WORK INSTRUCTION:
From the listing below, reproduce exactly the lines starting with the one with "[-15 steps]" and going on through the one with "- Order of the", both ends kept. No picture is copied.
(Beginning of SUPPLIED MATERIAL)
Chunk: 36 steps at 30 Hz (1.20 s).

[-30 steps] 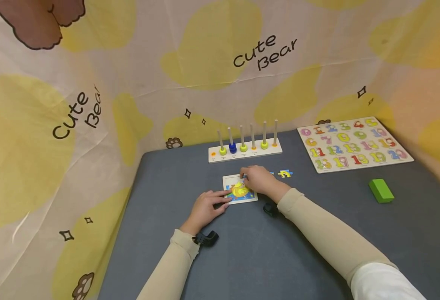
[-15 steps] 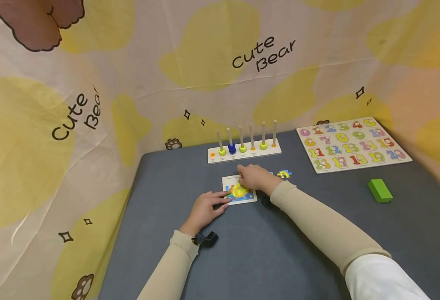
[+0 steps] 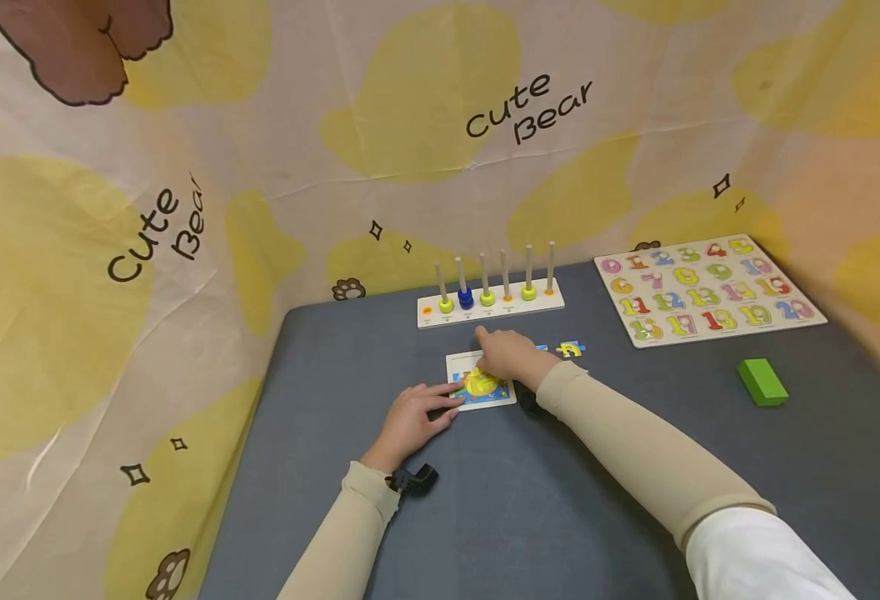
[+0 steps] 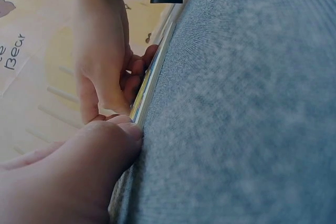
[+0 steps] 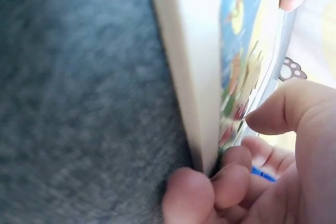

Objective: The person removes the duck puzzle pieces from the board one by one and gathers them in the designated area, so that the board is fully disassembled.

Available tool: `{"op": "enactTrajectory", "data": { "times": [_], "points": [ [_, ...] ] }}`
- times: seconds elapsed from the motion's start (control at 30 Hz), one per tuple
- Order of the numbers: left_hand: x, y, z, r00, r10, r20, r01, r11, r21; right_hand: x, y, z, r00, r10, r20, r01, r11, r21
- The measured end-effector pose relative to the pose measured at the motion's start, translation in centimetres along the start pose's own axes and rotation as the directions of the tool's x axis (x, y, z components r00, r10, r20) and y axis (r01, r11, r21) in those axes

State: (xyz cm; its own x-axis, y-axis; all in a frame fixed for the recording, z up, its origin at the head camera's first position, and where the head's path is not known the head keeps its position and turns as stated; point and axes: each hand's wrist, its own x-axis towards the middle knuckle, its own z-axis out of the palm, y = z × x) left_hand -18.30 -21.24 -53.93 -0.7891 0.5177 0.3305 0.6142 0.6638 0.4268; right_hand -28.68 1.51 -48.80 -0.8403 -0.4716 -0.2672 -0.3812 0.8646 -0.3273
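Observation:
A small square puzzle board with a yellow and blue picture lies flat on the table. The left hand rests relaxed fingers on its left side; in the left wrist view the thumb is at the board's near corner. Over the upper right part of the board is the right hand, covering that corner. The right wrist view shows its thumb touching the picture, with the other fingers bent beside the board's edge. Whether a piece is under the thumb cannot be seen.
Right of the right hand lie a loose puzzle piece and part of another. Behind stands a peg board with coloured rings. A number board lies at the back right, with a green block in front of it.
The right hand has shifted slightly left over the puzzle board, its forearm following. The left hand and the board have stayed in place.

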Motion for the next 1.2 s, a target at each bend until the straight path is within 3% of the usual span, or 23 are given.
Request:
{"op": "enactTrajectory", "data": {
  "times": [0.27, 0.43, 1.0, 1.2],
  "points": [
    [0.0, 0.0, 0.0, 1.0, 0.009, -0.007, -0.009, 1.0, 0.002, -0.4, 1.1, -0.1, 0.988, -0.15, -0.021, 0.151, 0.988, 0.041],
    [-0.1, -0.2, 0.1, 1.0, 0.003, -0.01, -0.003, 1.0, 0.007, -0.8, 1.6, -0.3, 0.981, -0.191, -0.029, 0.193, 0.978, 0.078],
    [-0.1, 0.0, 0.1, 1.0, -0.026, 0.009, 0.025, 1.0, 0.004, -1.6, 2.0, -1.1, 0.993, -0.118, -0.002, 0.116, 0.98, 0.16],
    [-0.2, 0.1, 0.0, 0.999, -0.03, 0.01, 0.03, 1.0, -0.008, -2.0, 2.8, -1.1, 0.991, -0.134, -0.024, 0.136, 0.968, 0.212]
  ]
}}
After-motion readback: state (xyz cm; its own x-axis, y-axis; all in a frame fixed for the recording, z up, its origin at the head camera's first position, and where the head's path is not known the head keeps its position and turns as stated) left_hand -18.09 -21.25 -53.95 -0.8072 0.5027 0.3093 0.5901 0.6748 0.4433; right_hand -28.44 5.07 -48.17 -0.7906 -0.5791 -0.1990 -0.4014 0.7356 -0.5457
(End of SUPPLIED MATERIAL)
PROBLEM SOLUTION:
[-15 steps] 
[+0 steps] 
[+0 steps] 
[+0 steps] 

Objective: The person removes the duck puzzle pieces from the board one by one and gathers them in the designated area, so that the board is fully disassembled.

Available tool: `{"op": "enactTrajectory", "data": { "times": [_], "points": [ [_, ...] ] }}`
- times: seconds elapsed from the motion's start (control at 30 Hz), one per tuple
- Order of the numbers: left_hand: x, y, z, r00, r10, r20, r01, r11, r21; right_hand: x, y, z, r00, r10, r20, r01, r11, r21

Nothing further is needed to complete this exercise.